Besides the measurable billions wasted on prohibition, there are costs more difficult to quantify. One of them is lost credibility of government. Young people who discover that the authorities have been lying about cannabis become cynical about their pronouncements on other drugs and disdainful of their commitment to justice. Another frightful cost of prohibition is the erosion of civil liberties. The use of informers and entrapment, mandatory urine testing, unwarranted searches and seizures, and violations of the Posse Comitatus Act (which outlaws the use of military forces for civilian law enforcement) are becoming more common. It is increasingly clear that our society cannot be both drug-free and free.

 It is also clear that the realities of human need are incompatible with the demand for a legally enforceable distinction between medicine and all other uses of cannabis. Marijuana simply does not conform to the conceptual boundaries established by twentieth-century institutions. It enhances many pleasures and it has many potential medical uses, but even these two categories are not the only relevant ones. The kind of therapy often used to ease everyday discomforts does not fit any such scheme. In many cases what lay people do in prescribing marihuana for themselves is not very different from what physicians do when they provide prescriptions for psychoactive or other drugs. The only workable way of realizing the full potential of this remarkable substance, including its full medical potential, is to free it from the present dual set of regulations - those that control prescription drugs in general and the special criminal laws that control psychoactive substances. These mutually reinforcing laws establish a set of social categories that strangle its uniquely multifaceted potential. The only way out is to cut the knot by giving marihuana the same status as alcohol -- legalizing it for adults for all uses and removing it entirely from the medical and criminal control systems.
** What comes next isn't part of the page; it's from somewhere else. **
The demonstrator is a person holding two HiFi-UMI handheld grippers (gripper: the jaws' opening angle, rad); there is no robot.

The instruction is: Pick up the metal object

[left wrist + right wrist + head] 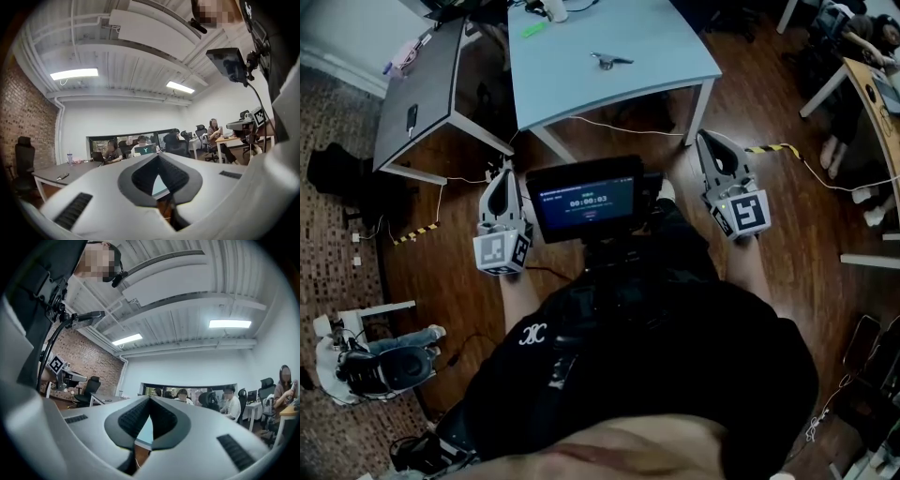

 Given my record as a prophet, it may be foolhardy for me to make any further predictions about the fate of marihuana. Yet I still believe that eventually the people of the United States and the world will recognize the individual and social benefits of this drug and the enormous cost of the present prohibition. One day, I hope, we will look back and wonder why our societies were so perverse as to treat cannabis as they did for the greater part of the twentieth century.